Разговаривая с Чичаговым, Кутузов, между прочим, сказал ему, что отбитые у него в Борисове экипажи с посудою целы и будут возвращены ему.
– C'est pour me dire que je n'ai pas sur quoi manger… Je puis au contraire vous fournir de tout dans le cas meme ou vous voudriez donner des diners, [Вы хотите мне сказать, что мне не на чем есть. Напротив, могу вам служить всем, даже если бы вы захотели давать обеды.] – вспыхнув, проговорил Чичагов, каждым словом своим желавший доказать свою правоту и потому предполагавший, что и Кутузов был озабочен этим самым.
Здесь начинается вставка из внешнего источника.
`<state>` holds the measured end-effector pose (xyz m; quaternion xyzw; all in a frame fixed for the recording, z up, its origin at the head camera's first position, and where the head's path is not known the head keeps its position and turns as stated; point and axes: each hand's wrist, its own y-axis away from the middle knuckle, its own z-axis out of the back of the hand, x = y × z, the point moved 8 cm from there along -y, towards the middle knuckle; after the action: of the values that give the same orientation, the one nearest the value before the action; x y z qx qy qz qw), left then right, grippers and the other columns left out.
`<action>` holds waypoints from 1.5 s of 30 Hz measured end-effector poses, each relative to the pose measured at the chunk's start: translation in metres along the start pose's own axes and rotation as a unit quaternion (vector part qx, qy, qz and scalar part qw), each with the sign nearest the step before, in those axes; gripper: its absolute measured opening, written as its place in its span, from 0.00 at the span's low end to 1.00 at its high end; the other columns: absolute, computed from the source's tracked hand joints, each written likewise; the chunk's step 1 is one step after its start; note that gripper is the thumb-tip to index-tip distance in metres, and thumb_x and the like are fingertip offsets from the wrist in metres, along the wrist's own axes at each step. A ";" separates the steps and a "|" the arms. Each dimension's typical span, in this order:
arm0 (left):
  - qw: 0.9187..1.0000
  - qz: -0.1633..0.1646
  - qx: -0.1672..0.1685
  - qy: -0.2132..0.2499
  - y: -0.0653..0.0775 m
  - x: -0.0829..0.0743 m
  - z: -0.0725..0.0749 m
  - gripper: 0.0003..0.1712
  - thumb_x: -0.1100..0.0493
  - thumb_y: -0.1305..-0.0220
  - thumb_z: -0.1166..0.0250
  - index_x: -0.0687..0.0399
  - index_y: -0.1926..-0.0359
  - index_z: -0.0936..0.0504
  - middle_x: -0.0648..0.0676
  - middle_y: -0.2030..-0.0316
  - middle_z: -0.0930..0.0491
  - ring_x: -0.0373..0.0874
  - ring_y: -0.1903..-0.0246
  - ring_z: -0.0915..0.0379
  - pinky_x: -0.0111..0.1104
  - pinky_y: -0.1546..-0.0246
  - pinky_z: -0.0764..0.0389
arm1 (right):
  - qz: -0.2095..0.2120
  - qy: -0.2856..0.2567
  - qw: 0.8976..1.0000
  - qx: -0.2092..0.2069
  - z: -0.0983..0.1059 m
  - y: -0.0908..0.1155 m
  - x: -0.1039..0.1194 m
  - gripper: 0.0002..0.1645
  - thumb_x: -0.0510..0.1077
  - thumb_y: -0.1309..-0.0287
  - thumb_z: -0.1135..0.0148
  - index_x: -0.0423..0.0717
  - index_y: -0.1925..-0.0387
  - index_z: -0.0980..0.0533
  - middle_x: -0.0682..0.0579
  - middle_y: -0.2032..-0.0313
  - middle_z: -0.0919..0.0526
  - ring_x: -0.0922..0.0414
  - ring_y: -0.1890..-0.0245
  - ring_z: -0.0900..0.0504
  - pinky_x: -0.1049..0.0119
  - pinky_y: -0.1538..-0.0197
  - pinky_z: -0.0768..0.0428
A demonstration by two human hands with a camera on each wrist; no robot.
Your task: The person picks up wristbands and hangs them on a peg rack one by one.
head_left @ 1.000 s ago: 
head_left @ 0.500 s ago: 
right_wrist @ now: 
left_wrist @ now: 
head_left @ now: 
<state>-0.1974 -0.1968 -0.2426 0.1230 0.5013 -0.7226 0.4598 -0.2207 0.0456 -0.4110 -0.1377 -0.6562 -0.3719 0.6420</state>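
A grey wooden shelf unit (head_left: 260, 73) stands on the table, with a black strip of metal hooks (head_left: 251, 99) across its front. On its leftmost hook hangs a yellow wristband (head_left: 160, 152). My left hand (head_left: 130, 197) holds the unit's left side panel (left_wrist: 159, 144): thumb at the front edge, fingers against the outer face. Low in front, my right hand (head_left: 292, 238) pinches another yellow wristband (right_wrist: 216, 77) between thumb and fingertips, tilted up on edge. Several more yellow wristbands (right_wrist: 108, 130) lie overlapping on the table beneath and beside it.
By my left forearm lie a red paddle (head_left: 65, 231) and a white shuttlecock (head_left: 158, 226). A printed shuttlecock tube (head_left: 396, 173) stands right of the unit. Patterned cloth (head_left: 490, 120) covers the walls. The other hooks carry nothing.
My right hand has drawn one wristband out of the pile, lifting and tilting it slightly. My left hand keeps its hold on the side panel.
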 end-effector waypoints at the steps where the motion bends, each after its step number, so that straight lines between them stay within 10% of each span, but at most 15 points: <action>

Кутузов улыбнулся своей тонкой, проницательной улыбкой и, пожав плечами, отвечал: – Ce n'est que pour vous dire ce que je vous dis. [Я хочу сказать только то, что говорю.]
В Вильне Кутузов, в противность воле государя, остановил большую часть войск. Кутузов, как говорили его приближенные, необыкновенно опустился и физически ослабел в это свое пребывание в Вильне. Он неохотно занимался делами по армии, предоставляя все своим генералам и, ожидая государя, предавался рассеянной жизни.
Выехав с своей свитой – графом Толстым, князем Волконским, Аракчеевым и другими, 7 го декабря из Петербурга, государь 11 го декабря приехал в Вильну и в дорожных санях прямо подъехал к замку. У замка, несмотря на сильный мороз, стояло человек сто генералов и штабных офицеров в полной парадной форме и почетный караул Семеновского полка.
Курьер, подскакавший к замку на потной тройке, впереди государя, прокричал: «Едет!» Коновницын бросился в сени доложить Кутузову, дожидавшемуся в маленькой швейцарской комнатке.
Через минуту толстая большая фигура старика, в полной парадной форме, со всеми регалиями, покрывавшими грудь, и подтянутым шарфом брюхом, перекачиваясь, вышла на крыльцо. Кутузов надел шляпу по фронту, взял в руки перчатки и бочком, с трудом переступая вниз ступеней, сошел с них и взял в руку приготовленный для подачи государю рапорт.
Беготня, шепот, еще отчаянно пролетевшая тройка, и все глаза устремились на подскакивающие сани, в которых уже видны были фигуры государя и Волконского.